Aumenti legati all’inflazione? Si ma non solo – A tal fine vengono introdotti due concetti il Tec ossia il Trattamento economico complessivo e il Tem vale a dire Trattamento economico minimo. Il secondo fa parte del primo. Il Tec è infatti l’insieme dei benefici economici che possono essere corrisposti al lavoratore o sotto forma di denaro in busta paga, oppure come misure di welfare aziendale. Quanto al Tem l’accordo lega gli aumenti all’andamento dell’inflazione, in questo momento negativa in Italia, così come in molti altri paesi europei. Quindi, secondo gli industriali, in base all’accordo, non ci sono le condizioni per accordare aumenti. Neppure se di misura modesta, come sono quelli chiesti in molti rinnovi (si parla di poche decine di euro al mese, a volte meno). “Confindustria dimentica però un’altra parte della norma sul Tem, spiega a ilfattoquotidiano.it, Tania Sacchetti, segretaria confederale della Cgil con delega alla contrattazione, ossia quella in cui si fa riferimento alle prassi dei singoli Contratti Collettivi che regolano i rapporti e le dinamiche salariali nelle le diverse categorie”. L’inflazione insomma non è l’unico criterio su cui stabilire eventuali incrementi in busta paga. Il Patto per la Fabbrica è infatti un accordo generale che va poi calato nelle situazioni, molto differenti, dei vari settori produttivi, sottolinea a Sacchetti. Si pensi ad esempio a quanto accaduto in questi mesi, ci sono settori che hanno attraversato e attraversano crisi molto gravi, altri che hanno invece visto aumentare ricavi e guadagni. Pretendere di fissare una regola assoluta, in contraddizione con quanto disposto nel Patto, non ha senso.

La contrattazione di secondo livello, rischi e opportunità – “Le aziende vorrebbero spostare tutta la posta in gioco nei rinnovi sul welfare e la contrattazione di secondo livello (ossia quella operata nelle singole aziende, ndr), peccato che questa si svolga solo nel 30% delle industrie italiane, continua Sacchetti che aggiunge, pensiamo che in questa fase un riconoscimento economico per i lavoratori sarebbe utile per sostenere la domanda interna e aiutare la ripresa. Non dimentichiamo che si tratta di richieste di aumenti assolutamente ragionevoli”. Uno dei casi più eclatanti è quella dell’industria alimentare.
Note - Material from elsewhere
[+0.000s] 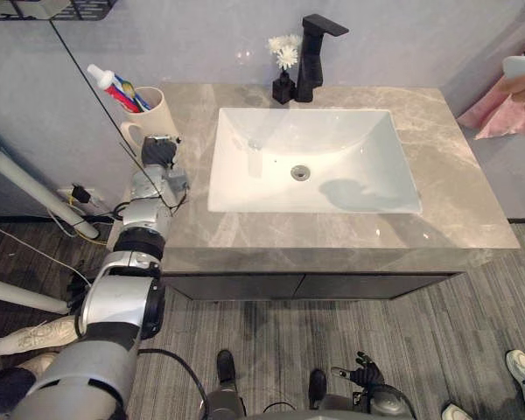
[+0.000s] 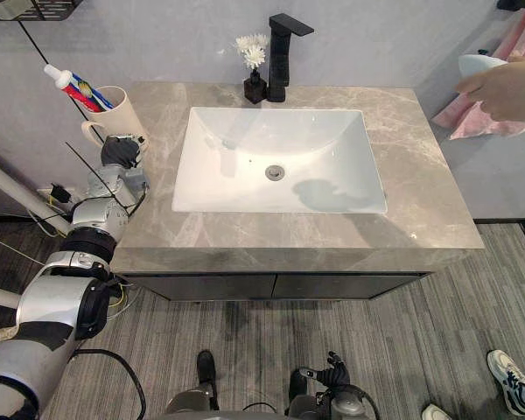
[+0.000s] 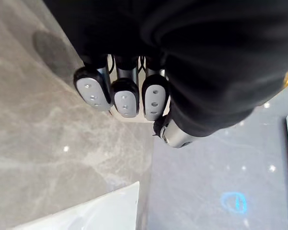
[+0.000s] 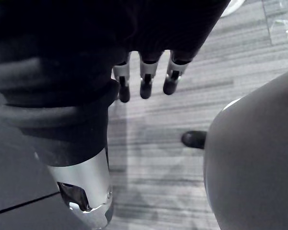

Il rinnovo è stato sottoscritto da tre associazioni imprenditoriali minori ma non da Confindustria. Troppi i 119 euro lordi di aumento medio previsti a regime, ossia dal 2023. La linea di Confindustria è chiara, sempre meno aumenti che riguardano un’intera categoria e scelte sempre più demandate alle singole imprese. Nel migliore dei mondi possibili questo significherebbe buste paga più coerenti con l’andamento e i risultati delle singole aziende, con possibili benefici anche per i dipendenti di uno specifico gruppo. Ma nella pratica spostare la trattativa economica in sede aziendale significa anche indebolire la posizione dei lavoratori nella contrattazione.

Verso il primo faccia a faccia – Lunedì 7 settembre è in programma il primo faccia a faccia tra il nuovo presidente di Confindustria Carlo Bonomi e i leader sindacali Maurizio Landini, Annamaria Furlan e Pierpaolo Bombardieri . Incontro esplorativo, per “annusarsi”. Si parlerà di contratti, riforma degli ammortizzatori sociali fino alle politiche attive del lavoro. Ma in termini generali, nulla di concreto. Bonomi chiede meno rigidità ai sindacati. Ma la stessa identica richiesta arriva dalla parte opposta. “Molti contratti vanno rinnovati, ma Confindustria ha scelto di non rinnovarli. Confindustria deve decidere se intende investire nella relazioni oppure no”, ha detto domenica scorsa il segretario della Cgil Landini.